Senior journalists from several major outlets operating in the city, including AFP, were summoned to the meeting by the Office for Safeguarding National Security (OSNS), which was opened in 2020 following Beijing’s imposition of a wide-ranging national security law on the city.
Through the OSNS, Beijing’s security agents operate openly in Hong Kong, with powers to investigate and prosecute national security crimes.
“Recently, some foreign media reports on Hong Kong have disregarded facts, spread false information, distorted and smeared the government’s disaster relief and aftermath work, attacked and interfered with the Legislative Council election, (and) provoked social division and confrontation,” an OSNS statement posted online shortly after the meeting said.
At the meeting, an official who did not give his name read out a similar statement to media representatives.
He did not give specific examples of coverage that the OSNS had taken issue with, and did not take questions.
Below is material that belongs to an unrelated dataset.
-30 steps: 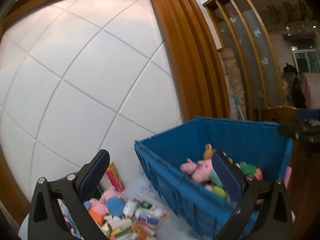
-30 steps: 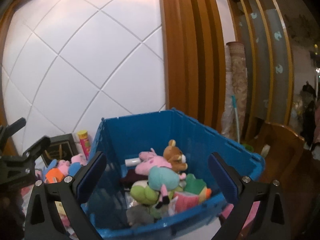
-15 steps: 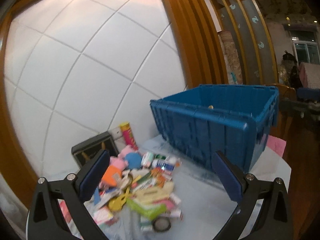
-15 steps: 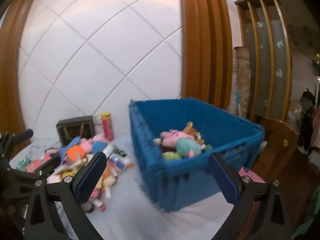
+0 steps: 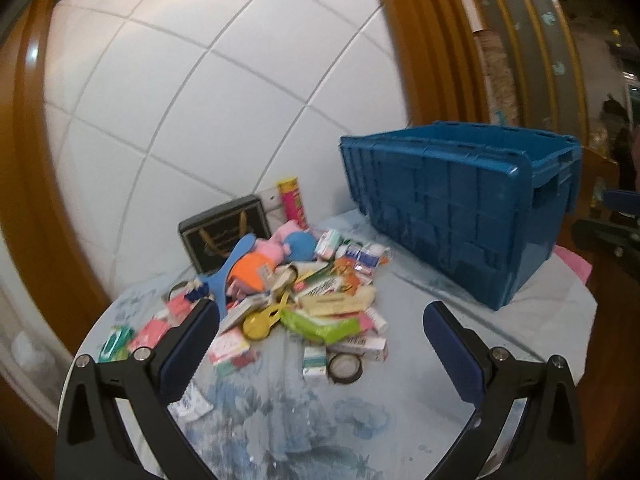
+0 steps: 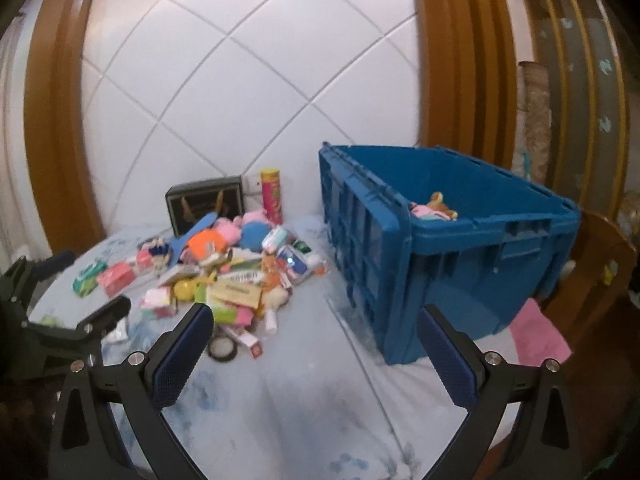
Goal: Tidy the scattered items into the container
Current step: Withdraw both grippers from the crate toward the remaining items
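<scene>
- Left gripper (image 5: 322, 344): jaws spread wide with nothing between the pads; it hangs above the near edge of the table (image 5: 400, 420), aimed at the heap, so either side of the pile is within reach
- Right gripper (image 6: 310, 348): jaws likewise fully apart and empty; it hangs over bare tablecloth between the heap and the crate, a neutral position from which it can serve either one
- Scattered items (image 5: 304, 300): a loose heap of small cartons, sachets and soft toys lies left of centre on the table, well short of the container; pieces overlap, so the top and outer ones are the accessible picks
- Blue crate (image 6: 472, 240): stands at the right of the table with its lid off and its mouth facing up, which allows a drop from above; plush toys (image 6: 434, 210) already show over its near rim, so the task is judged partly done
- Outliers: a green packet (image 5: 116, 338) and a pink box (image 5: 154, 330) lie apart at the left edge, closest to the left gripper; a tape roll (image 5: 346, 367) lies flat at the near side of the heap
- Background objects: a dark box (image 5: 224, 236) and an upright pink tube (image 5: 293, 204) stand against the wall behind the heap; whether they belong to the tidy-up cannot be determined
- Caution: flat sachets offer little edge for the pads, and pulling a buried item may topple its neighbours
</scene>
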Tool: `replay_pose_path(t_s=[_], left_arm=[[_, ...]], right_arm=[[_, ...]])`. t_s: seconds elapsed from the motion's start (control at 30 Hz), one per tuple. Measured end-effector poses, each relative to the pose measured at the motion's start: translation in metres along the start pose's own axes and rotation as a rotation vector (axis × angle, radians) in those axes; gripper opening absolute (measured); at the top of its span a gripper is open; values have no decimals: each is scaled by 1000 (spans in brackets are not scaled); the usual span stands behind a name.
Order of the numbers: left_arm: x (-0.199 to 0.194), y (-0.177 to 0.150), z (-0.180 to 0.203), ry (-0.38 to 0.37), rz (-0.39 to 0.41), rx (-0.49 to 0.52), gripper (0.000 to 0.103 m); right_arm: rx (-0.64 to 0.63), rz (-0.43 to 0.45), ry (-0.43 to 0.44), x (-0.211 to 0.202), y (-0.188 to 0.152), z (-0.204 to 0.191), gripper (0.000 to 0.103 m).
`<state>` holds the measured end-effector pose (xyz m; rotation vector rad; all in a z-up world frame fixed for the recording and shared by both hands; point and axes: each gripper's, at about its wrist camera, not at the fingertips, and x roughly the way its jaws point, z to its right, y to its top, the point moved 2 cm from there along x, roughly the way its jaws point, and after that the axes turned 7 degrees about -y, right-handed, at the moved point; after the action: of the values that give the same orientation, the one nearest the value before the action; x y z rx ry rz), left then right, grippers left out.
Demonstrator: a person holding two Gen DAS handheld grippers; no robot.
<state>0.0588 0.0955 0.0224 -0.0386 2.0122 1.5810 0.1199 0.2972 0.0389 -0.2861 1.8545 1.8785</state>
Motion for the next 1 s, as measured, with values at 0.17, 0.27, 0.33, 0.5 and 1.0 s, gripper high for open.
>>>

The online OSNS statement urged journalists to “not cross the legal red line.”
“The Office will not tolerate the actions of all anti-China and trouble-making elements in Hong Kong, and ‘don’t say we didn’t warn you’,” it read.
For the past week and a half, news coverage in Hong Kong has been dominated by a deadly blaze on a residential estate which killed at least 159 people.
Authorities have warned against crimes that “exploit the tragedy” and have reportedly arrested at least three people for sedition in the fire’s aftermath.
Dissent in Hong Kong has been all but quashed since Beijing brought in the national security law, after huge and sometimes violent protests in 2019.
Hong Kong’s electoral system was revamped in 2021 to ensure that only “patriots” could hold office, and the upcoming poll on Sunday will select a second batch of lawmakers under those rules.